Exercise brief – Please write out all of the data below exactly, without including the pictures.

Data section: Begin

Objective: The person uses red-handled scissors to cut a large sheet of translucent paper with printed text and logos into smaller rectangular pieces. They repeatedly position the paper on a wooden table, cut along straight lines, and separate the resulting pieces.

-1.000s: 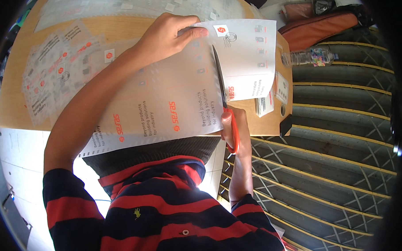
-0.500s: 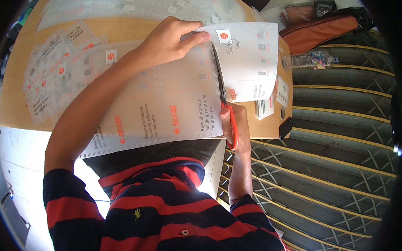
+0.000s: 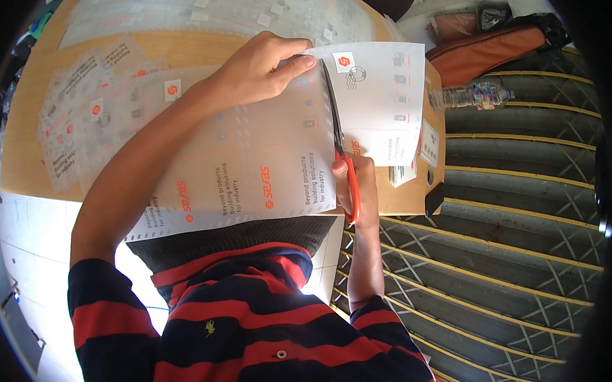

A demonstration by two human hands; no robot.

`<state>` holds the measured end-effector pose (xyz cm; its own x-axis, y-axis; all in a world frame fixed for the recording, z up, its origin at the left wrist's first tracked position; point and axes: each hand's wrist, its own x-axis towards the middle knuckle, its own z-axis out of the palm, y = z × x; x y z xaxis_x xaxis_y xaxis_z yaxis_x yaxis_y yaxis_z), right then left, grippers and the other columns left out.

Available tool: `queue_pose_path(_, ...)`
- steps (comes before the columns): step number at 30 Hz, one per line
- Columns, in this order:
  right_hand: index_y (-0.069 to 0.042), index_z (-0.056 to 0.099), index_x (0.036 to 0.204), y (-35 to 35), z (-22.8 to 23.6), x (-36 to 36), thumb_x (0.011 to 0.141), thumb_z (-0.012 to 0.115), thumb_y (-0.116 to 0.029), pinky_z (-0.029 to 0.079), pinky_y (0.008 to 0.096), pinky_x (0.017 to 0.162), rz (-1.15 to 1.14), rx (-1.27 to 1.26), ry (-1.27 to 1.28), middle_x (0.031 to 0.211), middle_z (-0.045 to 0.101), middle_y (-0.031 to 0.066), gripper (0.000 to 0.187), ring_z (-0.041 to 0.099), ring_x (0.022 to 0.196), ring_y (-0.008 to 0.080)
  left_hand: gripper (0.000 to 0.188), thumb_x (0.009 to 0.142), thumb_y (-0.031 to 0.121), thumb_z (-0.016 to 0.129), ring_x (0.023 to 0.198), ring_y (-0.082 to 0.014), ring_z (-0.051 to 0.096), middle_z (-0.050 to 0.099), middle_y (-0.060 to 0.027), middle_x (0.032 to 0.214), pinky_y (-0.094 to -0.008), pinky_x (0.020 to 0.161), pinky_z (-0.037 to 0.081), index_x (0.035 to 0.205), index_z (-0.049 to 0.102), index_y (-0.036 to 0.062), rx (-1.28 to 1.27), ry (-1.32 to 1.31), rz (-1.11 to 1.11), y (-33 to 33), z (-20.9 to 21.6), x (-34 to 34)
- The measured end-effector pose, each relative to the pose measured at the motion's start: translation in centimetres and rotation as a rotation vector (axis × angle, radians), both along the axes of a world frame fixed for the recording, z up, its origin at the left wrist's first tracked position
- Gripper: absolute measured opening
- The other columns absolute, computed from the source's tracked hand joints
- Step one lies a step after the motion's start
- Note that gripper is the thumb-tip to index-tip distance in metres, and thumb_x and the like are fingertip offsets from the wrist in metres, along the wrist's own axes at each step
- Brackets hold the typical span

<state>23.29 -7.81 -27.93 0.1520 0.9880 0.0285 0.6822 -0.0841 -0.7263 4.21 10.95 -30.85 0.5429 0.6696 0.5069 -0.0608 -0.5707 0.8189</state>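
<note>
A large translucent printed sheet (image 3: 250,146) spreads over the near side of the table and overhangs its front edge. My left hand (image 3: 264,68) pinches its far edge between thumb and fingers. In my right hand (image 3: 361,182) are scissors with red handles (image 3: 352,189), the thumb through one loop. Their dark blades (image 3: 333,106) point away from me along a cut, the tips close to my left fingertips. Right of the blades, the partly severed piece (image 3: 390,97) curls up, with an orange-and-white square and small grey pictures on it.
Loose printed sheets (image 3: 62,145) lie at the table's left, and more translucent sheets (image 3: 212,19) at the back. A small stack of cards (image 3: 404,175) sits near the right edge. Beyond it are a plastic bottle (image 3: 474,96), a brown bag (image 3: 486,48) and a folding metal gate (image 3: 515,204).
The sheet and my left hand have shifted slightly toward me. The scissors' handles have moved a little left, and the blades still lie along the cut.
</note>
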Motion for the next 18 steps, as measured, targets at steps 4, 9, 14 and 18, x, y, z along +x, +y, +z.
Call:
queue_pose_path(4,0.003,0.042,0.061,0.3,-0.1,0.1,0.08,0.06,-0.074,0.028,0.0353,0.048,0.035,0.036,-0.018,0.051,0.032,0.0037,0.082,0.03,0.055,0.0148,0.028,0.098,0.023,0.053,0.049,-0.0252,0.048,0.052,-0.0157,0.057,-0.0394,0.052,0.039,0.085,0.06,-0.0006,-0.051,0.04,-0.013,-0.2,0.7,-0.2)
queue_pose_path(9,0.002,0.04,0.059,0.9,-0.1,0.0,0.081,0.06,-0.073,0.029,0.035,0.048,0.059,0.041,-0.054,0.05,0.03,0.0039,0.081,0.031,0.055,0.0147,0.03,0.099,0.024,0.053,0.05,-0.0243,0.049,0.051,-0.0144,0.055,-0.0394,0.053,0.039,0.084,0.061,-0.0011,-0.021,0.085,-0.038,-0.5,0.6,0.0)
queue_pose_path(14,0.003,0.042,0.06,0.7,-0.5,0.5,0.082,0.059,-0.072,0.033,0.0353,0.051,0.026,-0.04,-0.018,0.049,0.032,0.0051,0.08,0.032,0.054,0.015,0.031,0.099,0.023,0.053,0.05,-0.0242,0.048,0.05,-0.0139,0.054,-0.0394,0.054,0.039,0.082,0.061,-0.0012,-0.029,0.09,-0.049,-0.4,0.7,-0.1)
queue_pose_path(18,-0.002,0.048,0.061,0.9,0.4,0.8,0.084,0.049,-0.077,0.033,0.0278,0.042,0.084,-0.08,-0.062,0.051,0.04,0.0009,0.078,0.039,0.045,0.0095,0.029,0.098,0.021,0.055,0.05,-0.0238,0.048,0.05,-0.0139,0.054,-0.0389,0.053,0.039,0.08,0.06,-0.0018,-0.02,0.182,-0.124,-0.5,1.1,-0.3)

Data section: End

Solution –
Objective: The person uses red-handled scissors to cut a large sheet of translucent paper with printed text and logos into smaller rectangular pieces. They repeatedly position the paper on a wooden table, cut along straight lines, and separate the resulting pieces.

-1.000s: 
-0.500s: 
+0.000s: 

A demonstration by two human hands; no robot.

`<state>` holds the measured end-effector pose (xyz cm; its own x-axis, y-axis; all in a world frame fixed for the recording, z up, its origin at the left wrist's first tracked position; point and axes: each hand's wrist, its own x-axis towards the middle knuckle, its own z-axis out of the palm, y = z × x; x y z xaxis_x xaxis_y xaxis_z yaxis_x yaxis_y yaxis_z), right then left, grippers and the other columns left out.

Available tool: `queue_pose_path(_, ...)`
- steps (comes before the columns): step number at 30 Hz, one per line
- Columns, in this order:
  right_hand: index_y (-0.069 to 0.042), index_z (-0.056 to 0.099), index_x (0.036 to 0.204), y (-35 to 35), z (-22.8 to 23.6), x (-36 to 36), thumb_x (0.011 to 0.141), thumb_z (-0.012 to 0.115), thumb_y (-0.116 to 0.029), pinky_z (-0.029 to 0.079), pinky_y (0.008 to 0.096), pinky_x (0.017 to 0.162), rz (-1.15 to 1.14), rx (-1.27 to 1.26), ry (-1.27 to 1.28), middle_x (0.031 to 0.211), middle_z (-0.045 to 0.101), middle_y (-0.031 to 0.066), gripper (0.000 to 0.187), ring_z (-0.041 to 0.099), ring_x (0.022 to 0.196), ring_y (-0.008 to 0.080)
  left_hand: gripper (0.000 to 0.188), thumb_x (0.009 to 0.142), thumb_y (-0.031 to 0.121), thumb_z (-0.016 to 0.129), ring_x (0.023 to 0.198), ring_y (-0.082 to 0.014), ring_z (-0.051 to 0.096), middle_z (-0.050 to 0.099), middle_y (-0.060 to 0.027), middle_x (0.032 to 0.214), pinky_y (-0.094 to -0.008), pinky_x (0.020 to 0.161), pinky_z (-0.037 to 0.081), index_x (0.035 to 0.205), index_z (-0.049 to 0.102), index_y (-0.036 to 0.062), rx (-1.28 to 1.27), ry (-1.32 to 1.31), rz (-1.11 to 1.11), y (-33 to 33), z (-20.9 to 21.6), x (-34 to 34)
- The measured end-effector pose, each relative to the pose measured at the motion's start: translation in centimetres and rotation as a rotation vector (axis × angle, radians), both along the axes of a world frame fixed for the recording, z up, its origin at the left wrist's first tracked position
- Gripper: absolute measured opening
- The other columns absolute, computed from the source's tracked hand joints
- Step one lies a step after the motion's start
- Note that gripper is the thumb-tip to index-tip distance in metres, and thumb_x and the like are fingertip offsets from the wrist in metres, along the wrist's own axes at each step
- Brackets hold the typical span

<state>23.29 -7.81 -27.93 0.1520 0.9880 0.0285 0.6822 -0.0841 -0.7263 4.21 10.95 -30.85 0.5429 0.6696 0.5069 -0.0608 -0.5707 0.8189</state>
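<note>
A large translucent printed sheet (image 3: 250,146) spreads over the near side of the table and overhangs its front edge. My left hand (image 3: 264,68) pinches its far edge between thumb and fingers. In my right hand (image 3: 361,182) are scissors with red handles (image 3: 352,189), the thumb through one loop. Their dark blades (image 3: 333,106) point away from me along a cut, the tips close to my left fingertips. Right of the blades, the partly severed piece (image 3: 390,97) curls up, with an orange-and-white square and small grey pictures on it.
Loose printed sheets (image 3: 62,145) lie at the table's left, and more translucent sheets (image 3: 212,19) at the back. A small stack of cards (image 3: 404,175) sits near the right edge. Beyond it are a plastic bottle (image 3: 474,96), a brown bag (image 3: 486,48) and a folding metal gate (image 3: 515,204).
The sheet and my left hand have shifted slightly toward me. The scissors' handles have moved a little left, and the blades still lie along the cut.
</note>
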Motion for the next 18 steps, as measured, targets at steps 4, 9, 14 and 18, x, y, z along +x, +y, +z.
Call:
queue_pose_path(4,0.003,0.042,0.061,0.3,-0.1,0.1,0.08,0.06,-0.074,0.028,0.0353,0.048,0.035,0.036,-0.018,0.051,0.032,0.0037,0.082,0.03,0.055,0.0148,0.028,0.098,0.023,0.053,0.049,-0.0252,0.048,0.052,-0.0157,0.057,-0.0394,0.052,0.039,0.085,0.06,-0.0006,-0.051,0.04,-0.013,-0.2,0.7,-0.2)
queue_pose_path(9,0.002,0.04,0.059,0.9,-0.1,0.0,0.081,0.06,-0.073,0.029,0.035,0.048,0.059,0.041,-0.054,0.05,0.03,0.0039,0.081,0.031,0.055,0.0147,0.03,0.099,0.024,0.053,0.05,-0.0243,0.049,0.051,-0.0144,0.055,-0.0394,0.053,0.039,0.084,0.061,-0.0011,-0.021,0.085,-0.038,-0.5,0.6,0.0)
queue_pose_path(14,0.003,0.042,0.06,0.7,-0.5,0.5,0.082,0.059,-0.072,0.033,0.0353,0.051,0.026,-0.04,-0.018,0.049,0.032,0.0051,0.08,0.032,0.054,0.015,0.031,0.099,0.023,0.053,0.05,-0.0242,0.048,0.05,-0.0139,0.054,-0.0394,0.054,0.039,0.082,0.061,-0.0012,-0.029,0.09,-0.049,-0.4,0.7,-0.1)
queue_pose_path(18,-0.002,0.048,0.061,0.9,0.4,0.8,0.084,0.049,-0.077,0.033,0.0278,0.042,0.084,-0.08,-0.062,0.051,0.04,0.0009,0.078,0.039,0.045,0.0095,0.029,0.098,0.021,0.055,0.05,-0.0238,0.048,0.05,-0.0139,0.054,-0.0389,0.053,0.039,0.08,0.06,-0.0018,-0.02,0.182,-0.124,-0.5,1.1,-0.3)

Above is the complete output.